Content starts
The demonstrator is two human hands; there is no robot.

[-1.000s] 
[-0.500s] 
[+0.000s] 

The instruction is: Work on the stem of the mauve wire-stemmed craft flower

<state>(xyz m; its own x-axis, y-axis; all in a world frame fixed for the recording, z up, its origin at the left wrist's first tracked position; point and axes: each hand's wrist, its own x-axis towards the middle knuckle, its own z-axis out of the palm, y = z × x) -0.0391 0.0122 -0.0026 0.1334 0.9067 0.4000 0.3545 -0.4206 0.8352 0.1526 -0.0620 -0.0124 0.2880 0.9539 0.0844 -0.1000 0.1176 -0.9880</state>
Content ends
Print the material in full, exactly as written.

The demonstrator is two human hands; there is no robot.

[-1.000s] 
[-0.500s] 
[+0.000s] 

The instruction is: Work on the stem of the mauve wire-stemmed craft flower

<state>(xyz m; its own x-axis, y-axis; all in a world frame fixed for the recording, z up, its origin at the left wrist's first tracked position; point and axes: each hand's wrist, its own x-axis towards the middle knuckle, its own z-axis out of the palm, y = z × x) -0.0391 0.0122 -0.0026 0.1334 0.9067 0.4000 0.3545 -0.4206 0.8352 0.1526 -0.0620 -0.0124 0.2880 0.9539 0.0844 -0.1000 0.1176 -0.9880</state>

The answer has now been finished.